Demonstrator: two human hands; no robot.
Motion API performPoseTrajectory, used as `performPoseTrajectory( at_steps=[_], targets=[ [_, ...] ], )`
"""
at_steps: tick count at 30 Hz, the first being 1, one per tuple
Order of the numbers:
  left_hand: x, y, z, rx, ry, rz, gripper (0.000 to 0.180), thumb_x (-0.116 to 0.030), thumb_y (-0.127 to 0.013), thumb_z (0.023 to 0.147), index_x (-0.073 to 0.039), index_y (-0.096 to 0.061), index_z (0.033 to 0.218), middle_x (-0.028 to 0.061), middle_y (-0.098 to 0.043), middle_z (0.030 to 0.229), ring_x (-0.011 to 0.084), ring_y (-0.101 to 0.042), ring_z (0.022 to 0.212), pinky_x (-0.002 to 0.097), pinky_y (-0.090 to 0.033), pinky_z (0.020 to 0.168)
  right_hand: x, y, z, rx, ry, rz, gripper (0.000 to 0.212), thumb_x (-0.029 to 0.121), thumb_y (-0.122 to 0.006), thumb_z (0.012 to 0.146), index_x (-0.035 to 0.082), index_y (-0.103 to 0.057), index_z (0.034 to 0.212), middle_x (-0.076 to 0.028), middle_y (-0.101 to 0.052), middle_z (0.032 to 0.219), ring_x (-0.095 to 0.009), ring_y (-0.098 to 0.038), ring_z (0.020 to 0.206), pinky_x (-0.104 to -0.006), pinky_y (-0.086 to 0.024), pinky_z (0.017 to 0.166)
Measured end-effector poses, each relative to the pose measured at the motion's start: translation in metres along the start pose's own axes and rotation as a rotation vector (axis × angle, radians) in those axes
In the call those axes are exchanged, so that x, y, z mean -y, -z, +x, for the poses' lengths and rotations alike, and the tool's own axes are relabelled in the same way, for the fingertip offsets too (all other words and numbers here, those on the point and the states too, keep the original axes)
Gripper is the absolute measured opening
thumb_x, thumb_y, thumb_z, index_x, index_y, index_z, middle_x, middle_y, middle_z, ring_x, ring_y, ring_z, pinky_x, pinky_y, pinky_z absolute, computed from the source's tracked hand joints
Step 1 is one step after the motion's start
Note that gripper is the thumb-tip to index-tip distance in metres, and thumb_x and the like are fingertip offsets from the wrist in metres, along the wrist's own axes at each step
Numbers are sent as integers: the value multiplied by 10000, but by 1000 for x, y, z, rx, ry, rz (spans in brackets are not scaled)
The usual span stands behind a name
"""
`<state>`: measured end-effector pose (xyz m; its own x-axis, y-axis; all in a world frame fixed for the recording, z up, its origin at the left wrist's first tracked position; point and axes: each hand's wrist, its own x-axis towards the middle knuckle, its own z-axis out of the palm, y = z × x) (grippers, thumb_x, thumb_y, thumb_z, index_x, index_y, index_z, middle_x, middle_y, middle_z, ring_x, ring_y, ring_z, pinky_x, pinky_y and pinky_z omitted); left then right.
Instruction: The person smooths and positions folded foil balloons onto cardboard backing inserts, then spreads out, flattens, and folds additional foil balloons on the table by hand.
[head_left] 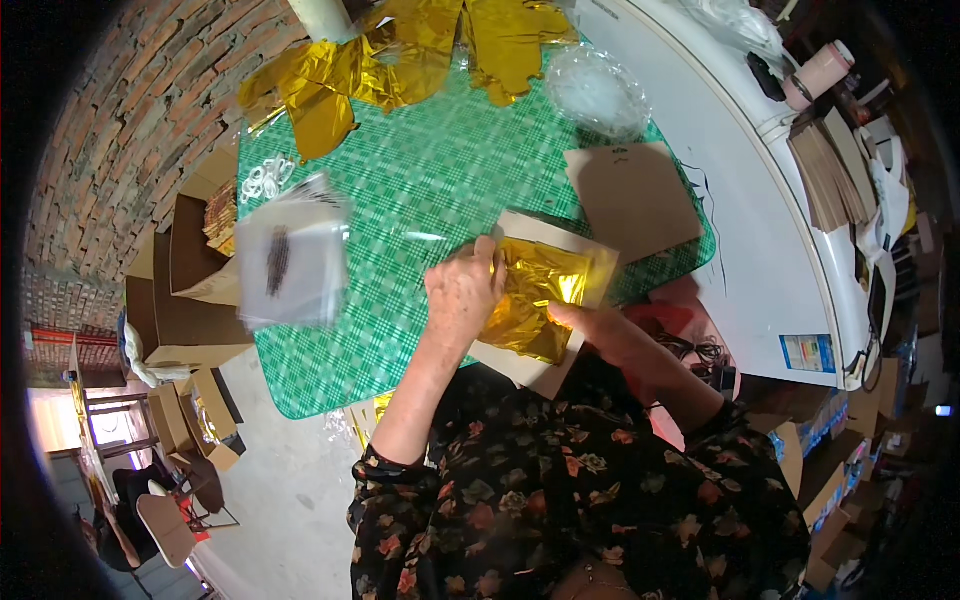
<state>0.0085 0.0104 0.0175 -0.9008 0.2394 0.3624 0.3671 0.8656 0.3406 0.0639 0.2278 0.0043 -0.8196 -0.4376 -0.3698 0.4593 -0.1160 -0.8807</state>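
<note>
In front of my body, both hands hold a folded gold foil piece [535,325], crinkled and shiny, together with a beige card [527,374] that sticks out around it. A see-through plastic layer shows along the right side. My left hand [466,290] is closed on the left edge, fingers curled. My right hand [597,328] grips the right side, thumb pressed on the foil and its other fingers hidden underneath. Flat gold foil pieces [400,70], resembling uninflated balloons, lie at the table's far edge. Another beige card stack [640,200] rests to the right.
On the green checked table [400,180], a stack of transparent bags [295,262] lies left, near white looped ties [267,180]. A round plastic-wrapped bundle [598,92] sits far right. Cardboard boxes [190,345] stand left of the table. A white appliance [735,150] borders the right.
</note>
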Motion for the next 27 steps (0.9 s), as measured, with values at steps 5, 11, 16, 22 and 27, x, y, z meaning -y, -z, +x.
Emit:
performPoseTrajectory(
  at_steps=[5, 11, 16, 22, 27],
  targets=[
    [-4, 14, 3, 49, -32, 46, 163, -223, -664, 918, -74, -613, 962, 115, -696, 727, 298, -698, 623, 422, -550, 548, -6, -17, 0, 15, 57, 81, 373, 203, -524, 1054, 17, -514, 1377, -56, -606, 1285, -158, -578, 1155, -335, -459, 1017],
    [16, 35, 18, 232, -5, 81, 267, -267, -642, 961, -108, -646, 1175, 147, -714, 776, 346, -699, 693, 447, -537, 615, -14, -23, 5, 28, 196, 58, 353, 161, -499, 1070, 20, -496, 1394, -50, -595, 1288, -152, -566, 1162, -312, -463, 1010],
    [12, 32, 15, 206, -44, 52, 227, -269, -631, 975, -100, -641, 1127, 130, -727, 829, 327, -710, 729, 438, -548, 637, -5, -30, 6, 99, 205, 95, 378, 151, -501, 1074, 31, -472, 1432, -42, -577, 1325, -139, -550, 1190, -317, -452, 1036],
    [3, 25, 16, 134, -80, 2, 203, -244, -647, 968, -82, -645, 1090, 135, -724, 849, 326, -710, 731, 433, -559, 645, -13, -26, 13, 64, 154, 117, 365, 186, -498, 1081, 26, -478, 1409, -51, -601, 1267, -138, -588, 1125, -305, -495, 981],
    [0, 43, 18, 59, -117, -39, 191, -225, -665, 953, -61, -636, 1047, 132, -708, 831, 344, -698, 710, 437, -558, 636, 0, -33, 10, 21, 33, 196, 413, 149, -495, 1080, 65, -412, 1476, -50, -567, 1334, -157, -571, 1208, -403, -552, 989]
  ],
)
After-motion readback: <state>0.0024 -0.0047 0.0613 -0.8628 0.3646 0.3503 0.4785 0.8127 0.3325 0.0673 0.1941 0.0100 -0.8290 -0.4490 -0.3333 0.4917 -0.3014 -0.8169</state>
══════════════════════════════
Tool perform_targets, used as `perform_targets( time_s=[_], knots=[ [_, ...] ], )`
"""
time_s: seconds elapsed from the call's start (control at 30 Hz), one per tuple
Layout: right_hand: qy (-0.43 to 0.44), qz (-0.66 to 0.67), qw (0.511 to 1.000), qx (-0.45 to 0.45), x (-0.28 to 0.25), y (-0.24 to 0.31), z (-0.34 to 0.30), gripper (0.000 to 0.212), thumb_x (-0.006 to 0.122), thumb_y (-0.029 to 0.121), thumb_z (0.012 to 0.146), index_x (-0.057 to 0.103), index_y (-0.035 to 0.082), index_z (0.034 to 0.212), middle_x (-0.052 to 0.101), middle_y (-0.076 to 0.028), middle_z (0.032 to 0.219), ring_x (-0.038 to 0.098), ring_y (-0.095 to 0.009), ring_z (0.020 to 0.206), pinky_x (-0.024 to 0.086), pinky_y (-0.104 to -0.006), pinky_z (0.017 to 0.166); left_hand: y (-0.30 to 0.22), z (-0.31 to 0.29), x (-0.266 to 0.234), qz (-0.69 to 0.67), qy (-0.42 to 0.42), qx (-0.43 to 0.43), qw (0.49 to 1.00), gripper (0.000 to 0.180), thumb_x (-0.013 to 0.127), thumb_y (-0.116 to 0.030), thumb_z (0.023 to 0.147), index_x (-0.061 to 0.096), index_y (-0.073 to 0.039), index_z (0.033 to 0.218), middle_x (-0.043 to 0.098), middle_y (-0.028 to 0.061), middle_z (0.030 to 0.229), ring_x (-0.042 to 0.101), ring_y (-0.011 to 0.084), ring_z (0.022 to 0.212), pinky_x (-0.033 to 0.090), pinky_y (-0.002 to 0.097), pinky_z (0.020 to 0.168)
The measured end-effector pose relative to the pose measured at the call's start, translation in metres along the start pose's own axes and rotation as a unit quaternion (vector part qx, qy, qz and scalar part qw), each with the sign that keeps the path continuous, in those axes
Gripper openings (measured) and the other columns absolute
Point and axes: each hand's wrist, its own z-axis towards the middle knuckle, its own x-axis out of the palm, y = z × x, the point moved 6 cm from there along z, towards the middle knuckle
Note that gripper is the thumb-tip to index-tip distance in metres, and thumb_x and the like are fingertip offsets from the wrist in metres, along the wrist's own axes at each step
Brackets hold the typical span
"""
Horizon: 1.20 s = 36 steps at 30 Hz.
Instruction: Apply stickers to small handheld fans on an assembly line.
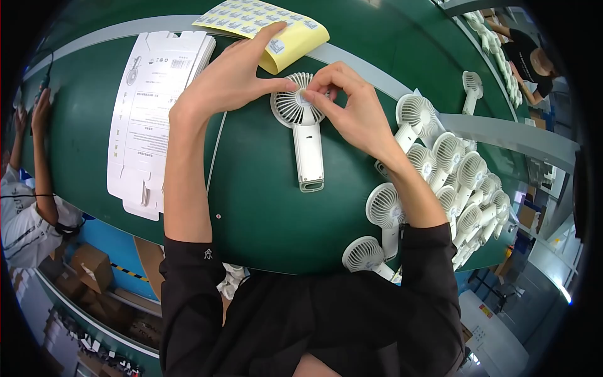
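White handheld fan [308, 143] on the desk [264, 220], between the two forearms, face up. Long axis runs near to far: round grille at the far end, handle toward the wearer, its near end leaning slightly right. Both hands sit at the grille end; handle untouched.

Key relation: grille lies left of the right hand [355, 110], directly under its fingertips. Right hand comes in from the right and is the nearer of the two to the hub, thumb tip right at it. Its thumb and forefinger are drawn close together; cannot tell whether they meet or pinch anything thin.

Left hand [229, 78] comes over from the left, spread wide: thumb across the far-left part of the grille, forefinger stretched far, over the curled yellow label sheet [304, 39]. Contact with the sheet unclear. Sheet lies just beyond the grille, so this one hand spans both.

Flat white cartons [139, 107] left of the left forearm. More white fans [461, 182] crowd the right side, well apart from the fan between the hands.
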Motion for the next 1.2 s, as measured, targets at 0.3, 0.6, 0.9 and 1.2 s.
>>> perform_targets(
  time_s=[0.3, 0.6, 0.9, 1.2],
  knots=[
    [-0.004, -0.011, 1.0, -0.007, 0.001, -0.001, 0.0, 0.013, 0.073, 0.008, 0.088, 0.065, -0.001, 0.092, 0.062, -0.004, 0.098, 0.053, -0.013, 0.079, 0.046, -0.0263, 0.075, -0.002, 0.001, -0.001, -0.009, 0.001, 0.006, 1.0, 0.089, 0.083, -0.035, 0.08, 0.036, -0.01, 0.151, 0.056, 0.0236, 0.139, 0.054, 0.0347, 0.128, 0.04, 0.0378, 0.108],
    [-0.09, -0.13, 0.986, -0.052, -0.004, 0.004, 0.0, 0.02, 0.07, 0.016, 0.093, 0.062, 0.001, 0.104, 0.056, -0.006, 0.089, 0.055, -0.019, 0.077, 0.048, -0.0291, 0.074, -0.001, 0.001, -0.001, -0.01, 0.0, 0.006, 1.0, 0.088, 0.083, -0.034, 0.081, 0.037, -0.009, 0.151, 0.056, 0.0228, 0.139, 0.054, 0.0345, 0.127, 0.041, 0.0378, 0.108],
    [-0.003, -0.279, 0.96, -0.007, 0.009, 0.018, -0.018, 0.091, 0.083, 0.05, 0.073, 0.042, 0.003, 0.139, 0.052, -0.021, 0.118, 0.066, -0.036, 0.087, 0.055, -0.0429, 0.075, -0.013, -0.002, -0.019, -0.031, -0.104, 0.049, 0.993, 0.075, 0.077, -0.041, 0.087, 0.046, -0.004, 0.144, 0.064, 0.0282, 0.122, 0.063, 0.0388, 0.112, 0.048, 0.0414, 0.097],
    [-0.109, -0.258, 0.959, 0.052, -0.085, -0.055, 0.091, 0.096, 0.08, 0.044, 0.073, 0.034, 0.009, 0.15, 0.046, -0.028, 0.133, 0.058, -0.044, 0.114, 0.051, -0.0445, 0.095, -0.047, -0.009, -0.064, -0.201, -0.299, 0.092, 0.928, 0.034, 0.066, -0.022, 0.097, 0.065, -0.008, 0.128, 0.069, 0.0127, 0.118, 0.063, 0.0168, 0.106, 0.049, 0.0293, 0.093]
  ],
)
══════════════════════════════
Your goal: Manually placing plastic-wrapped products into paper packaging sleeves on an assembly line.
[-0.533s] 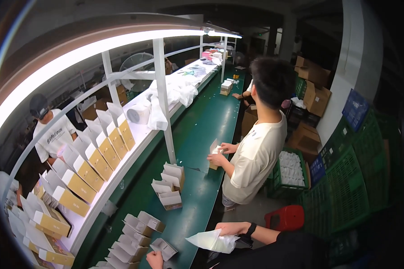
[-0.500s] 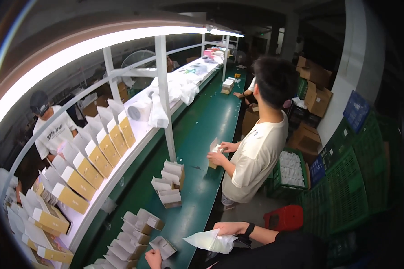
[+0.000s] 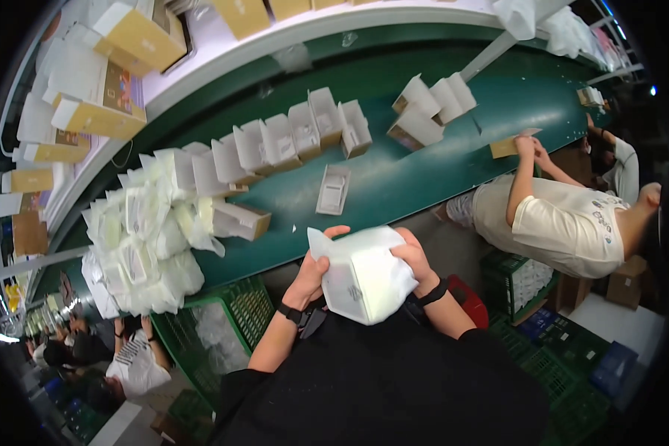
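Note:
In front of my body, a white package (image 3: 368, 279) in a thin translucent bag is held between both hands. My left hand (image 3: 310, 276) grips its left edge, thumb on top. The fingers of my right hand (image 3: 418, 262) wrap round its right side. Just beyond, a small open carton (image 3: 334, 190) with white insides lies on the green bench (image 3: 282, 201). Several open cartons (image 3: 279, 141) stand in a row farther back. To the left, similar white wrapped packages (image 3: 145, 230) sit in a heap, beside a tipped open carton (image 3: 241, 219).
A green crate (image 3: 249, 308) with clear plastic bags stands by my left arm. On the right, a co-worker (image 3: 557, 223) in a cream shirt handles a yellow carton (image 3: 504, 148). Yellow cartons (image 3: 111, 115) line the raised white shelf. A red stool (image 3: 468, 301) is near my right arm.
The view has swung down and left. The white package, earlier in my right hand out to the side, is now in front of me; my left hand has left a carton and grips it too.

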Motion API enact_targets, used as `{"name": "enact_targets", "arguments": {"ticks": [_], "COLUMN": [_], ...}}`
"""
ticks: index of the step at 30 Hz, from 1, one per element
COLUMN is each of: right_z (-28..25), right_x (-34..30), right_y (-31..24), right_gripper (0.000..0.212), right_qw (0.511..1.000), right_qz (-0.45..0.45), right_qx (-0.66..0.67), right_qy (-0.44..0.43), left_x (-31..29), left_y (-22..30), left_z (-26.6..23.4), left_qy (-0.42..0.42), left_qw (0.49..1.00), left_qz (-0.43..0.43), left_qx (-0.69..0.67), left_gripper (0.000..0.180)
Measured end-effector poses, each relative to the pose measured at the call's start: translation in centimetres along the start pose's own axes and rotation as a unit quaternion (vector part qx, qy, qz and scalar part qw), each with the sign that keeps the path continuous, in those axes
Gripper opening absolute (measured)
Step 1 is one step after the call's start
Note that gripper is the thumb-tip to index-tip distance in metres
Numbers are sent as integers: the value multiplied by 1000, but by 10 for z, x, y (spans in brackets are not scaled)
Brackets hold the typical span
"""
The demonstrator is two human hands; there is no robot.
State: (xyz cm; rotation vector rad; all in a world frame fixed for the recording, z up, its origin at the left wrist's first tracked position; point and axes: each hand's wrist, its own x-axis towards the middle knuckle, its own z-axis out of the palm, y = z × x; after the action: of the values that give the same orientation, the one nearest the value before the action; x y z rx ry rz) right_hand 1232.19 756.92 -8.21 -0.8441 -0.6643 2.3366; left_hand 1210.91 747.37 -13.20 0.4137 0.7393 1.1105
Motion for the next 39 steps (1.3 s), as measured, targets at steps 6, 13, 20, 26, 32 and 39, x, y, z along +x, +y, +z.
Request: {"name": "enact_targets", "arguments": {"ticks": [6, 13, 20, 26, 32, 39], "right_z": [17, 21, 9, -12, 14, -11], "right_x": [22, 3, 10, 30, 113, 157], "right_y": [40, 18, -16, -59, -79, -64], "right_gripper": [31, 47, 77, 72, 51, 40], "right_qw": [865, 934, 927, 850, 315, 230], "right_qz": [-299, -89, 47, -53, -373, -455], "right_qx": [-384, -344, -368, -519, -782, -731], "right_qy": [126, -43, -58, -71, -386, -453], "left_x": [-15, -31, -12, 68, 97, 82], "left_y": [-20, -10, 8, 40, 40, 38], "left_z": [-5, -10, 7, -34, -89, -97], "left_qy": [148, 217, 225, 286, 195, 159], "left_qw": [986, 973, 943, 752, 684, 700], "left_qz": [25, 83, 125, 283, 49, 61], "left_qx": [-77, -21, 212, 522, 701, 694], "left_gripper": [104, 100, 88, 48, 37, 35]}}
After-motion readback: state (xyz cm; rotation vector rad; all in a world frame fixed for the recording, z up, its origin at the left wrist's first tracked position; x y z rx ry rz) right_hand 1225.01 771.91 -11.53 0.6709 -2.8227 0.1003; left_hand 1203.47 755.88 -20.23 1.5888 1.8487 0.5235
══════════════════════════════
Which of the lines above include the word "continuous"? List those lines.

- _Answer for the task_
The measured end-effector pose relative to the pose measured at the call's start, translation in metres along the start pose's own axes and rotation as a unit quaternion (vector part qx, qy, qz and scalar part qw), each with the sign that keeps the path continuous, in those axes
Measured end-effector poses, each relative to the pose measured at the call's start: translation in centimetres along the start pose's own axes and rotation as a unit quaternion (vector part qx, qy, qz and scalar part qw), each with the sign that keeps the path continuous, in those axes

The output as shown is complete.